Killer of Men is my attempt to understand the inside of such men.
This book was both very easy and very hard to write. I have thought about Killer of Men since 1990 in some way or other; when I sat down to put my thoughts into the computer, the book seemed to write itself, and even now, when I type these final words, I am amazed at how much of it seemed to be waiting, prewritten, inside my head. But the devil is still in the details, and my acknowledgements are all about the investigation and research of those details.
The broad sweep of the history of the Ionian Revolt is really known to us only from Herodotus and, to a vastly lesser extent, from Thucydides. I have followed Herodotus in almost every respect, except for the details of how the tiny city-state of Plataea came to involve herself with Athens. That, to be frank, I made up – although it is based on a theory evolved over a hundred conversations with amateur and professional historians. First and foremost, I have to acknowledge the contribution of Nicolas Cioran, who cheerfully discussed Plataea’s odd status every day as we worked out in a gymnasium, and sometimes fought sword to sword. My trainer and constant sparring partner John Beck deserves my thanks – both for a vastly improved physique, and for helping give me a sense of what real training for a life of violence might have been like in the ancient world. And my partner in the reinvention of ancient Greek xiphos fighting, Aurora Simmons, deserves at least equal thanks.

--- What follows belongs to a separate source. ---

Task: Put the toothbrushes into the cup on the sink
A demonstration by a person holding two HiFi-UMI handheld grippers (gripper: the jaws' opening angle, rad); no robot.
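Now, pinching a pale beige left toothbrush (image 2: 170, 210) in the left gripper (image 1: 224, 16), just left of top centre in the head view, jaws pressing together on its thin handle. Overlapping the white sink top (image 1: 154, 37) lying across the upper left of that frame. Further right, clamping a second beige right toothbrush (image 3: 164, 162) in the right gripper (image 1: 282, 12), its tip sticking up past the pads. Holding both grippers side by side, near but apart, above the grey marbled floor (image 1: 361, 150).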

Among professional historians, I was assisted by Paul McDonnell-Staff and Paul Bardunias, by the entire brother- and sisterhood of RomanArmyTalk.com and the web community there, and by the staff of the Royal Ontario Museum (who possess and cheerfully shared the only surviving helmet attributable to the Battle of Marathon), as well as the staff of the Antikenmuseum Basel und Sammlung Ludwig, who possess the best-preserved ancient aspis and provided me with superb photos to use in recreating it. I also received help from the library staff of the University of Toronto, where, when I’m rich enough, I’m a student, and from Toronto’s superb Metro Reference Library. Every novelist needs to live in a city where universal access to JSTOR is free and on his library card. The staff of the Walters Art Gallery in Baltimore, Maryland – just across the street from my mother’s apartment, conveniently – were cheerful and helpful, even when I came back to look at the same helmet for the sixth time. And James Davidson, whose superb book, Greeks and Greek Love helped me think about the thorny issues of ancient Greek sexuality, was also useful to a novelist with too many questions.